Step 2: HD44780 Pinout

The photo below shows the pinout for a HD44780 compatible LCD display. These are

  1. VSS - Ground
  2. VCC - (+5V)
  3. VE - Contrast adjustment
  4. RS - Register Select
  5. RW - Read/Write
  6. EN - Clock (Enable)
  7. D0 - Data Bit 0
  8. D1 - Data Bit 1
  9. D2 - Data Bit 2
  10. D3 - Data Bit 3
  11. D4 - Data Bit 4
  12. D5 - Data Bit 5
  13. D6 - Data Bit 6
  14. D7 - Data Bit 7
  15. BLA - Backlight Anode (+)
  16. BLK - Backlight Cathode (-)
     
The last 2 pins (15 & 16) are optional and are only used if the display has a backlight.

The circuit diagram shows the LCD module with the basic "plumbing" wired up. You will notice that pin 5 (RW) is tied to ground. This pin is use to control whether you are reading or writing to the display. Since reading from the display is uncommon, most people just tie this pin to ground.

The potentiometer connected to pin 3 controls the LCD contrast.

Step 3: The Circuit


The images below show the circuit diagram and the final breadboard layout without the LCD module (this will go on next)

Step 4: Adding the LCD Module

Before we add the LCD module to the breadboard we must solder a 16 pin header to it. I used a 40 pin header (http://www.protostack.com/index.php?main_page=product_info&cPath=5_9&products_id=32) then cut a row of 16 pins off.

Next we insert it into the breadboard and turn the power on.

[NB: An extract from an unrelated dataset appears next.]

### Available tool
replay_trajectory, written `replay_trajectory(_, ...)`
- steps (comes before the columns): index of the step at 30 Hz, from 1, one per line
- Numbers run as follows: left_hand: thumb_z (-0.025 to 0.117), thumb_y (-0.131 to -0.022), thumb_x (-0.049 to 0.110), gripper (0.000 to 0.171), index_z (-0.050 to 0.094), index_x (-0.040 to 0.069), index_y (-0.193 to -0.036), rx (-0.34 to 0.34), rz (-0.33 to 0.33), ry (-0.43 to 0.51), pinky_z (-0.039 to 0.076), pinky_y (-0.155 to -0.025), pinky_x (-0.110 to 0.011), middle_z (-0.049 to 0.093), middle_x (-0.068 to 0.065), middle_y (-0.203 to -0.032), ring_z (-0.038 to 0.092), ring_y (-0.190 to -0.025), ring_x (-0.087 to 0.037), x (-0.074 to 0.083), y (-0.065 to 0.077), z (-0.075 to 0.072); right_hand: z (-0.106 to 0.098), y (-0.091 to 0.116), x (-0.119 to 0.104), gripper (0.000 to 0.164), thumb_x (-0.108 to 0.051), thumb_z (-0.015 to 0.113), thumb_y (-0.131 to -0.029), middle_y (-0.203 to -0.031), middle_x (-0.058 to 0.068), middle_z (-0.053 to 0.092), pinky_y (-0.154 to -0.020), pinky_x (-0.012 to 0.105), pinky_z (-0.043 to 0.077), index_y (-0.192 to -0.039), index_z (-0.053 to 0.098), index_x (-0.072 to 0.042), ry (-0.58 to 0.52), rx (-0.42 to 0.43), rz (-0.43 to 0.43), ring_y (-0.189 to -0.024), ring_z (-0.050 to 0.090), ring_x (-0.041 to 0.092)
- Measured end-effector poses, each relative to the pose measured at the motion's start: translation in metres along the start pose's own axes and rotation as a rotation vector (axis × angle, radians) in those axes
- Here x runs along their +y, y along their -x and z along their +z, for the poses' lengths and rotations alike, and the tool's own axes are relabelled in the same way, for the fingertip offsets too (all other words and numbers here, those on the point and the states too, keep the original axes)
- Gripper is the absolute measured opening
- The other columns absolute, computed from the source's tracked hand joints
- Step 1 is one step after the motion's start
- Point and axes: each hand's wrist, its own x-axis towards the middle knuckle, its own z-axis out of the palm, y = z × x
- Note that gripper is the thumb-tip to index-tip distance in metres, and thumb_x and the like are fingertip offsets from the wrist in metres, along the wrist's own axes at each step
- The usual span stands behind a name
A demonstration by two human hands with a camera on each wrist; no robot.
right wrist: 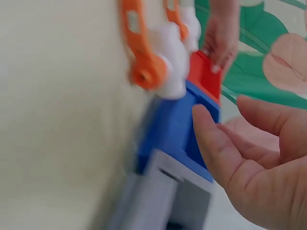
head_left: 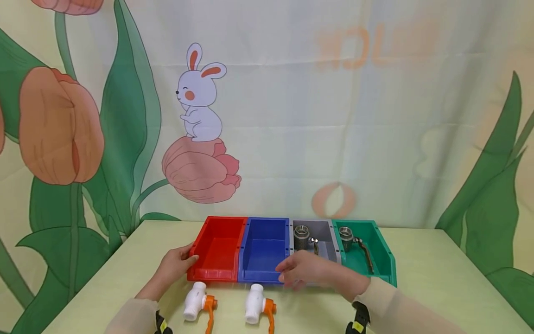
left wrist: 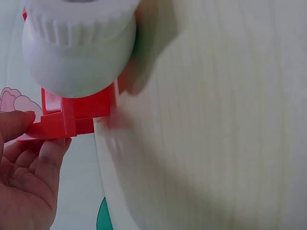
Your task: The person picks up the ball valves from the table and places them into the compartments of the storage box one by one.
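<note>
My left hand pinches the left wall of the red bin, thumb on top and fingers underneath in the left wrist view. The red bin stands in a row with a blue bin, a grey bin and a green bin. My right hand hovers before the blue and grey bins, thumb and fingers apart and holding nothing. A metal ball valve sits in the grey bin, partly hidden by this hand. Another metal ball valve with a long handle stands in the green bin.
Two white plastic ball valves with orange handles lie on the table in front: one valve before the red bin, the other valve before the blue bin. A printed curtain hangs behind the pale yellow table.
</note>
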Motion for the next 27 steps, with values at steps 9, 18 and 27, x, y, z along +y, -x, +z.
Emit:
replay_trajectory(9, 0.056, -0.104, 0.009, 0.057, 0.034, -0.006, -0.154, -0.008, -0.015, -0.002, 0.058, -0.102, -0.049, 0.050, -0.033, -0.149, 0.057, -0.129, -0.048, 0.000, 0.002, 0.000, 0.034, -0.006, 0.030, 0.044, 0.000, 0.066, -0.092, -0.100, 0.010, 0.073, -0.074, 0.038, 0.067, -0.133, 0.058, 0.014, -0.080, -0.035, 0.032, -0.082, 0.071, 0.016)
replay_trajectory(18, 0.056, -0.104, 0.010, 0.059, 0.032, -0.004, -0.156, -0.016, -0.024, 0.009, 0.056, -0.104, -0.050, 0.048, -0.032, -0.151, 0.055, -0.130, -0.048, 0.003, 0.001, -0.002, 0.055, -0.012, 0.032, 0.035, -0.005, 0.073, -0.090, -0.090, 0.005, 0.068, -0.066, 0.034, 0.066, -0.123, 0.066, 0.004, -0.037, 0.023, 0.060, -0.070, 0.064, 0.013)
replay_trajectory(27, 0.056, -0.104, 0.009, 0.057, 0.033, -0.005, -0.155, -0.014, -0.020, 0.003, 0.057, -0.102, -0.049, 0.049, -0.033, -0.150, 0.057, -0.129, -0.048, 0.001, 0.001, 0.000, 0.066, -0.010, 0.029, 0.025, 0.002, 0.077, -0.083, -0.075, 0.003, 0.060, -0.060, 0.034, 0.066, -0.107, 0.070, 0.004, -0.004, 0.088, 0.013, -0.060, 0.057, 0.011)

When you insert the module into the breadboard, you need to be gentle and work the pins in slowly because the pins are a bit thicker than you would normally use with a breadboard.

If you don't see the pattern shown below, you will need to turn the contrast pot till you do. This pattern is the default pattern for an LCD display before initialisation.

Step 5: A Bit of Theory - Sending Data and Commands

Data and commands are sent to the module using the 8 data lines (pins 7-14) and the RS line (pin 4). The RS lines tells the module whether the 8 data bits relate to data or a command. The data/command is read on the falling edge of the enable line (pin 6). This means that when enable transitions from high to low, the values of D0 to D7 and RS are read.

So to send data or a command to the display, you need to
  1. Set Enable to high
  2. Set RS and D0-D7 desired values
  3. Set Enable to low

There are minimum wait times between these operations, but I won't go into them here. You can look these up in the LCD Module Datasheet. (look at the timing diagrams on page 4)

HD44780 based display modules also have a 4 bit interface mode. Under this mode the data or command is transferred to the module using 2, 4 bit nibbles.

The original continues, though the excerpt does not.